═════ Available records

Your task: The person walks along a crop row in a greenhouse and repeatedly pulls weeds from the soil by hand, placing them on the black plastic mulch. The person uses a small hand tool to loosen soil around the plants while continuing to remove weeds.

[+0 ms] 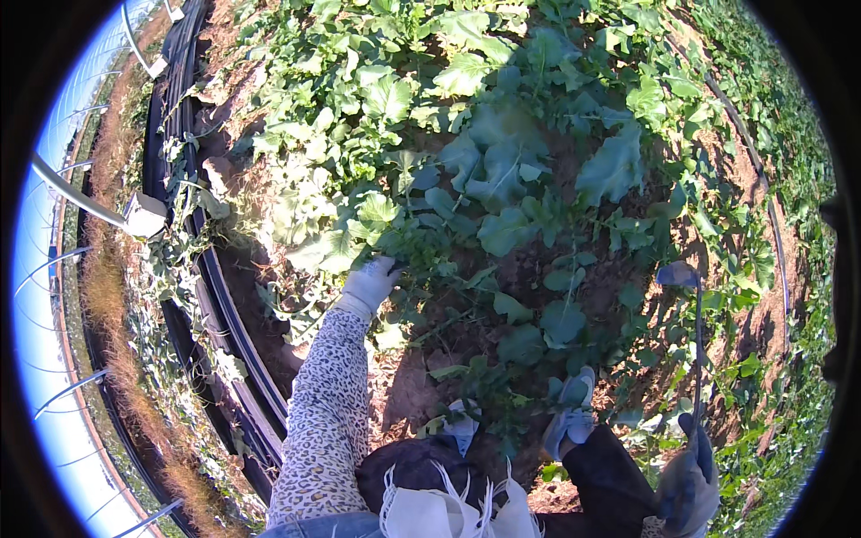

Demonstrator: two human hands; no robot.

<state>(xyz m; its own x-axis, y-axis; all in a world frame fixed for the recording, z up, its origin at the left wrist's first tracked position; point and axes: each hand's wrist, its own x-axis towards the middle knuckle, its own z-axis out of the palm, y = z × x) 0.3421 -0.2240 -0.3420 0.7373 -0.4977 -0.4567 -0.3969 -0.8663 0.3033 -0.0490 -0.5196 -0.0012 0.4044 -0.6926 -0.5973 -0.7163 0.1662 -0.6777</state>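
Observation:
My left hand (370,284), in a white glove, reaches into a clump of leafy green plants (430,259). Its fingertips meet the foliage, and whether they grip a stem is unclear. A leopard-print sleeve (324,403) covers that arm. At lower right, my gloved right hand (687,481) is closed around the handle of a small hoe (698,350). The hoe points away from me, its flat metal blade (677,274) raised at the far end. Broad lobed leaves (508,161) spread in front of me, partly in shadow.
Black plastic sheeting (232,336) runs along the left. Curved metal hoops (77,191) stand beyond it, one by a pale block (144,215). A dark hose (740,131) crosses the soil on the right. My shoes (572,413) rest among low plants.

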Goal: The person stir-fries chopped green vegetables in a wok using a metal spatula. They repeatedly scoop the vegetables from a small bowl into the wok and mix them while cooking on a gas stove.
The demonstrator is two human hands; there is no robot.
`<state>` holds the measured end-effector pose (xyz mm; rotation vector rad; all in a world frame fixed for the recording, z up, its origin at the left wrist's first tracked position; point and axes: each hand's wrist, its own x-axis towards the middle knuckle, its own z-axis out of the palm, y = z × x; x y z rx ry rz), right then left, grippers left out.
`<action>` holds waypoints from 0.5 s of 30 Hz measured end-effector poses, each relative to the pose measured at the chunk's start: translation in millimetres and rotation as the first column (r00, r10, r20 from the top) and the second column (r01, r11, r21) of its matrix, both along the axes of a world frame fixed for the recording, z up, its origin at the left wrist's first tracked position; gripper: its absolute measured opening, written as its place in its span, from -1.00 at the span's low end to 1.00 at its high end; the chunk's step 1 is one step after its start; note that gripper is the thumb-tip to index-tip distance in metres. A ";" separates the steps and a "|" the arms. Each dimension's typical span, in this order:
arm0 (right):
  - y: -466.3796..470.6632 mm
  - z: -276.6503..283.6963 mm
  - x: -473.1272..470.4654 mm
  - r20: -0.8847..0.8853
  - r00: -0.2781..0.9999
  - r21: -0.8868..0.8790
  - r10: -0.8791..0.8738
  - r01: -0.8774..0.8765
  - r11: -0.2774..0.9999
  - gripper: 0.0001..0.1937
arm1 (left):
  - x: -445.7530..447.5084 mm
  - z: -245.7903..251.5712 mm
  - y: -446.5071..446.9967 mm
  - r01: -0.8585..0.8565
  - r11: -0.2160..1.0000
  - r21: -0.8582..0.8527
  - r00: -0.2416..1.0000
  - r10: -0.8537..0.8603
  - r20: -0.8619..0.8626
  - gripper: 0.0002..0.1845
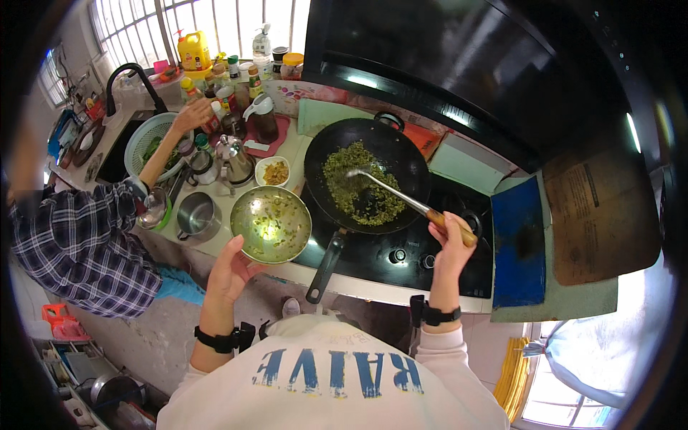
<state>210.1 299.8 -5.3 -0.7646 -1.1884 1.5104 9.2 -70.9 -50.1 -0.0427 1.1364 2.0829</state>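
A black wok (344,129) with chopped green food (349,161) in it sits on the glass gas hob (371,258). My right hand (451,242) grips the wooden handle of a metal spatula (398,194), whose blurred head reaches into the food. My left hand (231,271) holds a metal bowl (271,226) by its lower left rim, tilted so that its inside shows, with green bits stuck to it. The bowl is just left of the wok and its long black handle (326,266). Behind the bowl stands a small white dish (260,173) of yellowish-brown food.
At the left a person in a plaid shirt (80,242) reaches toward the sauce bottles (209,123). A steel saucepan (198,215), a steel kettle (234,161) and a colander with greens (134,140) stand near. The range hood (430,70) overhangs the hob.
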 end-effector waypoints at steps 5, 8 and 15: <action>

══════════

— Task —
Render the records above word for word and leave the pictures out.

— Response to the exercise —
Your task: The person walks along a crop row in a greenhouse and repeatedly pulls weeds from the soil by hand, placing them on the black plastic mulch. The person uses a small hand tool to loosen soil around the plants while continuing to remove weeds.

[+0 ms] 

Demonstrator: two human hands; no robot.

<state>(xyz m; its own x-axis, y-axis; all in a world frame fixed for the recording, z up, its origin at the left wrist's first tracked position; point and axes: each hand's wrist, its own x-axis towards the middle knuckle, its own z-axis out of the palm, y = z × x) 0.3421 -0.2240 -0.3420 0.7373 -0.4977 -0.4567 -0.3969 -0.8663 0.3033 -0.0490 -0.5196 -0.0012 0.4044 -0.6926 -0.5973 -0.7163 0.1662 -0.6777</state>
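Observation:
My left hand (370,284), in a white glove, reaches into a clump of leafy green plants (430,259). Its fingertips meet the foliage, and whether they grip a stem is unclear. A leopard-print sleeve (324,403) covers that arm. At lower right, my gloved right hand (687,481) is closed around the handle of a small hoe (698,350). The hoe points away from me, its flat metal blade (677,274) raised at the far end. Broad lobed leaves (508,161) spread in front of me, partly in shadow.
Black plastic sheeting (232,336) runs along the left. Curved metal hoops (77,191) stand beyond it, one by a pale block (144,215). A dark hose (740,131) crosses the soil on the right. My shoes (572,413) rest among low plants.
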
Goal: The person stir-fries chopped green vegetables in a wok using a metal spatula. They repeatedly scoop the vegetables from a small bowl into the wok and mix them while cooking on a gas stove.
The demonstrator is two human hands; there is no robot.
`<state>` holds the measured end-effector pose (xyz mm; rotation vector rad; all in a world frame fixed for the recording, z up, its origin at the left wrist's first tracked position; point and axes: each hand's wrist, its own x-axis towards the middle knuckle, its own z-axis out of the palm, y = z × x; x y z rx ry rz), right then left, grippers left out.
`<action>` holds waypoints from 0.5 s of 30 Hz measured end-effector poses, each relative to the pose measured at the chunk's start: translation in millimetres and rotation as the first column (r00, r10, r20 from the top) and the second column (r01, r11, r21) of its matrix, both along the axes of a world frame fixed for the recording, z up, its origin at the left wrist's first tracked position; gripper: its absolute measured opening, written as its place in its span, from -1.00 at the span's low end to 1.00 at its high end; the chunk's step 1 is one step after its start; note that gripper is the thumb-tip to index-tip distance in metres. A ";" separates the steps and a "|" the arms. Each dimension's typical span, in this order:
arm0 (right):
  - y: -466.3796..470.6632 mm
  - z: -276.6503..283.6963 mm
  - x: -473.1272..470.4654 mm
  - r20: -0.8847..0.8853
  - r00: -0.2781..0.9999
  - r21: -0.8868..0.8790
  - r10: -0.8791..0.8738
  - r01: -0.8774..0.8765
  - r11: -0.2774..0.9999
  - gripper: 0.0001..0.1937
arm1 (left):
  - x: -445.7530..447.5084 mm
  - z: -245.7903..251.5712 mm
  - y: -446.5071..446.9967 mm
  - r01: -0.8585..0.8565
  - r11: -0.2160..1.0000
  - r21: -0.8582..0.8527
  - r00: -0.2416..1.0000
  - r10: -0.8537..0.8603
  - r20: -0.8619..0.8626
  - gripper: 0.0002..0.1845
<state>210.1 299.8 -5.3 -0.7646 -1.1884 1.5104 9.2 -70.9 -50.1 -0.0427 1.1364 2.0829</state>
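A black wok (344,129) with chopped green food (349,161) in it sits on the glass gas hob (371,258). My right hand (451,242) grips the wooden handle of a metal spatula (398,194), whose blurred head reaches into the food. My left hand (231,271) holds a metal bowl (271,226) by its lower left rim, tilted so that its inside shows, with green bits stuck to it. The bowl is just left of the wok and its long black handle (326,266). Behind the bowl stands a small white dish (260,173) of yellowish-brown food.
At the left a person in a plaid shirt (80,242) reaches toward the sauce bottles (209,123). A steel saucepan (198,215), a steel kettle (234,161) and a colander with greens (134,140) stand near. The range hood (430,70) overhangs the hob.
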 end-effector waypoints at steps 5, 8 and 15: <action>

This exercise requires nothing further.